Ankara ne s’embarrasse pas de ces considérations. La richesse gazière est, pour le président turc Recep Tayyip Erdogan, essentielle. D’abord, la Turquie importe 90 % du gaz qu’elle consomme, en provenance avant tout de la Russie. Elle cherche donc à desserrer cette dépendance énergétique en mettant la main sur des gisements situés, malheureusement pour elle, loin de ses eaux territoriales. Ankara vise en particulier ceux qui sont situés au large de la partie turque de Chypre, très prometteurs.
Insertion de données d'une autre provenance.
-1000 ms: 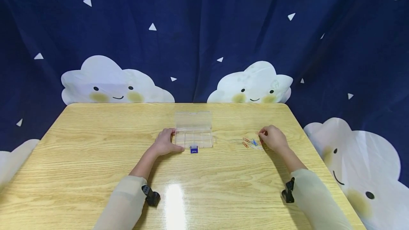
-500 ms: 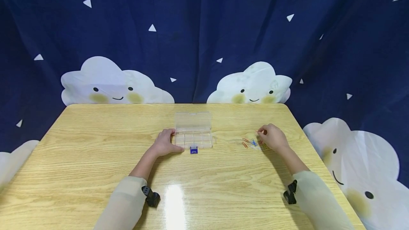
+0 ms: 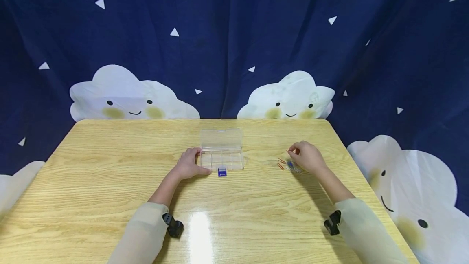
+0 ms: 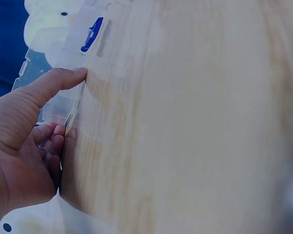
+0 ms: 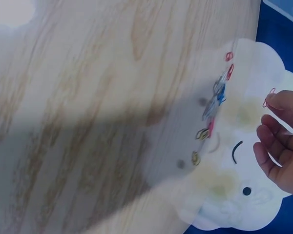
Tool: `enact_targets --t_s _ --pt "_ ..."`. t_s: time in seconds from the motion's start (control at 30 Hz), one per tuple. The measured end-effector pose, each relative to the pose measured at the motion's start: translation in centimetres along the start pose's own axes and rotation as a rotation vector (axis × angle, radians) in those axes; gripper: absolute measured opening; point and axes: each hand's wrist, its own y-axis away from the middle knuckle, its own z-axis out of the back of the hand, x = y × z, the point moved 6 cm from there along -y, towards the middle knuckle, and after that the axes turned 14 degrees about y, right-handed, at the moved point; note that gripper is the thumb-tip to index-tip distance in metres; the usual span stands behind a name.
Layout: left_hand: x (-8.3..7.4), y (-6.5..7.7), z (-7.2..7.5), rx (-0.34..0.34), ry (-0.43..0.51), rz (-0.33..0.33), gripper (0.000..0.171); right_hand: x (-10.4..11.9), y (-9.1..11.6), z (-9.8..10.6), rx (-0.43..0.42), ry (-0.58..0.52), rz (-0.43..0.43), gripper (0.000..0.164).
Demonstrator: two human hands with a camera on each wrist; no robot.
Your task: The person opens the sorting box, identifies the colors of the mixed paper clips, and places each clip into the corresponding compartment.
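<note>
A clear plastic compartment box lies on the table with its lid raised at the back and a blue latch at the front. My left hand grips its left end, thumb at the front corner and fingers along the left side. To the right, my right hand pinches a red paper clip between thumb and forefinger, raised above the table. Below that hand lies a small pile of paper clips, red, blue, white and yellow. Two red clips lie at the pile's left side.
The wooden table ends at a dark blue curtain printed with white clouds and triangles. Black wrist cameras sit on both sleeves. Table surface stretches between the box and the clips.
My right hand, with the red paper clip, has moved slightly left over the pile. The left hand and the box have stayed in place.
</note>
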Motion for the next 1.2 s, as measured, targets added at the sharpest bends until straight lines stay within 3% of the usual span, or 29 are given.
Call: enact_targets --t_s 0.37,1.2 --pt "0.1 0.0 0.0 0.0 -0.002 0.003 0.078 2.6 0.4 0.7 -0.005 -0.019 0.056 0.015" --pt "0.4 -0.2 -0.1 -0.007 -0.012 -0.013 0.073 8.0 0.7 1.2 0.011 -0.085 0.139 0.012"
Autre intérêt : le gaz naturel est promis à un bel avenir. Ses réserves mondiales sont abondantes et son utilisation devrait croître dans les années à venir : les centrales à gaz sont utiles pour compléter un système énergétique fondé sur les énergies renouvelables, comme en Allemagne, car elles peuvent facilement compenser l’absence de vent ou de soleil, et produisent environ deux fois moins de CO2 que le charbon. L’Agence internationale de l’énergie a d’ailleurs assuré, dans un récent rapport, que le gaz naturel avait sa place pour atteindre les objectifs de l’accord de Paris de 2015, avec une augmentation envisageable de 10 % d’ici à 2030.
Le veto d’Erdogan au gazoduc EastMed
L’exploitation des richesses gazières de la Méditerranée orientale ne va toutefois pas sans mal. Les gisements sont très profonds, ce qui nécessite d’importants investissements. Le développement du gisement Leviathan a, par exemple, englouti 3,6 milliards de dollars, selon le consortium formé notamment par le groupe américain Noble et la société locale Ratio. Il s’agit, aussi, de convoyer le gaz extrait des sous-sols vers l’Union européenne, principal débouché pour cette énergie. Dans ce but, Israël, Chypre et la Grèce ont lancé un projet de gazoduc sous-marin. Baptisé EastMed, ce tuyau géant, certes très coûteux (6 milliards d’euros), acheminerait le gaz vers l’Italie. Mais, là encore, Erdogan se met en travers de la route d’EastMed. Pas question pour lui de voir le filon lui échapper, d’autant que la Turquie est déjà une place forte du transport du gaz grâce aux nombreux gazoducs en provenance du Moyen-Orient qui traversent le pays. Le leader turc a prévenu : le projet n’aboutira pas sans son accord.
Et si les menaces ne suffisaient pas, Erdogan a assuré ses arrières. À la fin de l’année dernière, il a signé un accord de partage d’espace maritime avec la Libye. Ce texte offre à la Turquie l’accès à des zones convoitées par la Grèce et Chypre, il permet aussi de ralentir le projet EastMed, parce que les eaux de ces deux pays lui seront hostiles. Le conseil européen s’en est ému, rappelant que cet accord violait le droit de la mer (il n’y a aucune continuité maritime entre la Turquie et la Libye), mais le leader turc a laissé dire. Et tant pis, encore une fois, pour le droit international.